Importance sampling, programming elements

The general derivative formula of the Jastrow factor (or the ansatz for the correlated part of the wave function) is (the subscript $ C $ stands for Correlation)

$$ \frac{1}{\Psi_C}\frac{\partial \Psi_C}{\partial x_k} = \sum_{i=1}^{k-1}\frac{\partial g_{ik}}{\partial x_k} + \sum_{i=k+1}^{N}\frac{\partial g_{ki}}{\partial x_k} $$

However, with our written in way which can be reused later as

$$ \Psi_C=\prod_{i < j}g(r_{ij})= \exp{\left\{\sum_{i < j}f(r_{ij})\right\}}, $$

the gradient needed for the quantum force and local energy is easy to compute. The function $ f(r_{ij}) $ will depends on the system under study. In the equations below we will keep this general form.
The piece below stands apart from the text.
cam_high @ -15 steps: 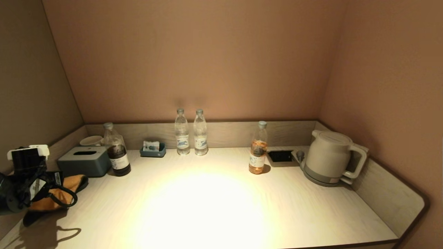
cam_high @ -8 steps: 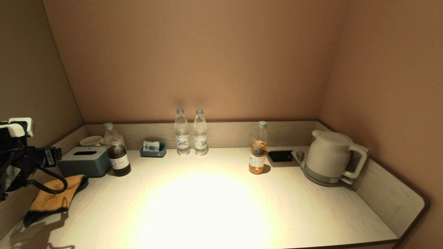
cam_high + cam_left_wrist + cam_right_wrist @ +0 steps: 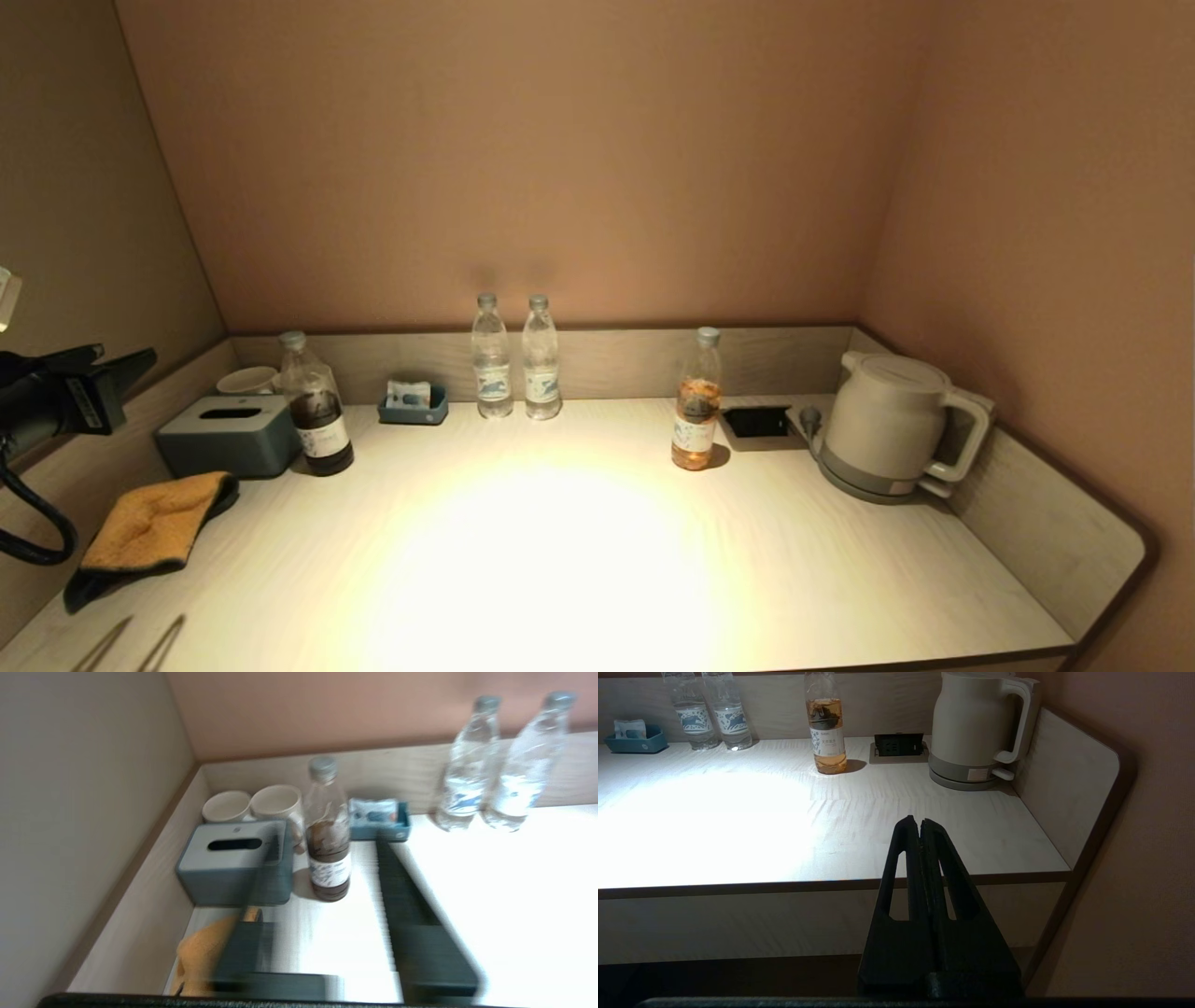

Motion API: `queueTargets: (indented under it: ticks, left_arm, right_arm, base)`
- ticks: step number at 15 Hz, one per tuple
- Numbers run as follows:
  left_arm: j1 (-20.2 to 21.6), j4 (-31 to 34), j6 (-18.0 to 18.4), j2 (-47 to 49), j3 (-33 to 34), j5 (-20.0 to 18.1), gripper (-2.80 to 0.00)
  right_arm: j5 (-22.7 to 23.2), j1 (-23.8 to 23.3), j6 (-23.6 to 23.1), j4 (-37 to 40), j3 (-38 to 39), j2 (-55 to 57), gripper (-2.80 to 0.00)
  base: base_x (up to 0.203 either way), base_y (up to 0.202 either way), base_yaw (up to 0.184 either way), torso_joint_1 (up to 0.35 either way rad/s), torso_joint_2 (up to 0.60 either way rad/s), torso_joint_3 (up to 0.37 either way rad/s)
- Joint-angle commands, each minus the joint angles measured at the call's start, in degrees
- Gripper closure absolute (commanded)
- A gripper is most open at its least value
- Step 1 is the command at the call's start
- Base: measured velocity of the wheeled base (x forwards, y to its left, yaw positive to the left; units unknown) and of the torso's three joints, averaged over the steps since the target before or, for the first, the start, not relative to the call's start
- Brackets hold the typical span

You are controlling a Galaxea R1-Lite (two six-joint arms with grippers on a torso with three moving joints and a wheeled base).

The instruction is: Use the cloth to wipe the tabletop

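Over the last second the left gripper (image 3: 327, 877) lifts away from the cloth (image 3: 149, 532) and withdraws toward the left wall; one second ago it sat directly over the cloth, and now only its dark body shows at the left edge of the head view, raised well above the desk (image 3: 579, 560); the cloth lies released and crumpled near the front-left of the desk, just in front of the tissue box (image 3: 229, 434), orange face up; this suggests the wiping pass is finished or the cloth has been put down. The left gripper's fingers (image 3: 402, 891) are spread wide and hold nothing; the right gripper (image 3: 920, 822) is parked below the front edge of the desk, fingers pressed together, empty.
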Motion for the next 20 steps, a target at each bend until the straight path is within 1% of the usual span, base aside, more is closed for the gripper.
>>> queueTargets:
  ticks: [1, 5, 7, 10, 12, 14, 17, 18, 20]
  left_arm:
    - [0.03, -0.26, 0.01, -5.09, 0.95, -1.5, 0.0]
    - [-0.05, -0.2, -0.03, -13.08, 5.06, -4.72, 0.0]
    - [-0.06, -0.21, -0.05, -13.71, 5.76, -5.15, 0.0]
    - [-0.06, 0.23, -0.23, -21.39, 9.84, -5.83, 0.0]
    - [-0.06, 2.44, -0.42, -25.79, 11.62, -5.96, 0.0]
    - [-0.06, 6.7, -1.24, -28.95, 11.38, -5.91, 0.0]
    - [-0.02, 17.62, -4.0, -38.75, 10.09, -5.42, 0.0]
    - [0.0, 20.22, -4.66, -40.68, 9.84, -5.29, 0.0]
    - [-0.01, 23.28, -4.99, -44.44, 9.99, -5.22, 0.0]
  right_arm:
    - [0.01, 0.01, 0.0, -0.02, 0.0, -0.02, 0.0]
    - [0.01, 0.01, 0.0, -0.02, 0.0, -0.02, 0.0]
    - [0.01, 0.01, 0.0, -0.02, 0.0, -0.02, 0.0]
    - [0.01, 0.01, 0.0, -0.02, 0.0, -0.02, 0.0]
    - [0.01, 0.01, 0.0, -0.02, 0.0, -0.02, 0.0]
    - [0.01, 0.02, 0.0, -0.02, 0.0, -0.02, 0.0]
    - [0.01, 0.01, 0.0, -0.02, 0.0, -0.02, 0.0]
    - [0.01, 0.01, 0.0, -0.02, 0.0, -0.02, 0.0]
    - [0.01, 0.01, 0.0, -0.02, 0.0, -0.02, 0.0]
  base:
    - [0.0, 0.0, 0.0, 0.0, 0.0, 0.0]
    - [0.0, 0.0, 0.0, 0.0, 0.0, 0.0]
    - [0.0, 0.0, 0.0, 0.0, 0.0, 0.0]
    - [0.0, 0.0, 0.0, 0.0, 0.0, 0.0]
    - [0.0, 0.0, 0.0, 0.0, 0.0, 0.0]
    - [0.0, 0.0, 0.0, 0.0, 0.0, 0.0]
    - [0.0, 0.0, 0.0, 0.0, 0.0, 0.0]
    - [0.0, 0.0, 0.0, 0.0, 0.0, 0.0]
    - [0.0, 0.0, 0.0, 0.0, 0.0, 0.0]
Importance sampling, program elements

In the Metropolis/Hasting algorithm, the acceptance ratio determines the probability for a particle to be accepted at a new position. The ratio of the trial wave functions evaluated at the new and current positions is given by ($ OB $ for the onebody part)

$$ R \equiv \frac{\Psi_{T}^{new}}{\Psi_{T}^{old}} = \frac{\Psi_{OB}^{new}}{\Psi_{OB}^{old}}\frac{\Psi_{C}^{new}}{\Psi_{C}^{old}} $$

Here $ \Psi_{OB} $ is our onebody part (Slater determinant or product of boson single-particle states) while $ \Psi_{C} $ is our correlation function, or Jastrow factor. We need to optimize the $ \nabla \Psi_T / \Psi_T $ ratio and the second derivative as well, that is the $ \mathbf{\nabla}^2 \Psi_T/\Psi_T $ ratio. The first is needed when we compute the so-called quantum force in importance sampling. The second is needed when we compute the kinetic energy term of the local energy.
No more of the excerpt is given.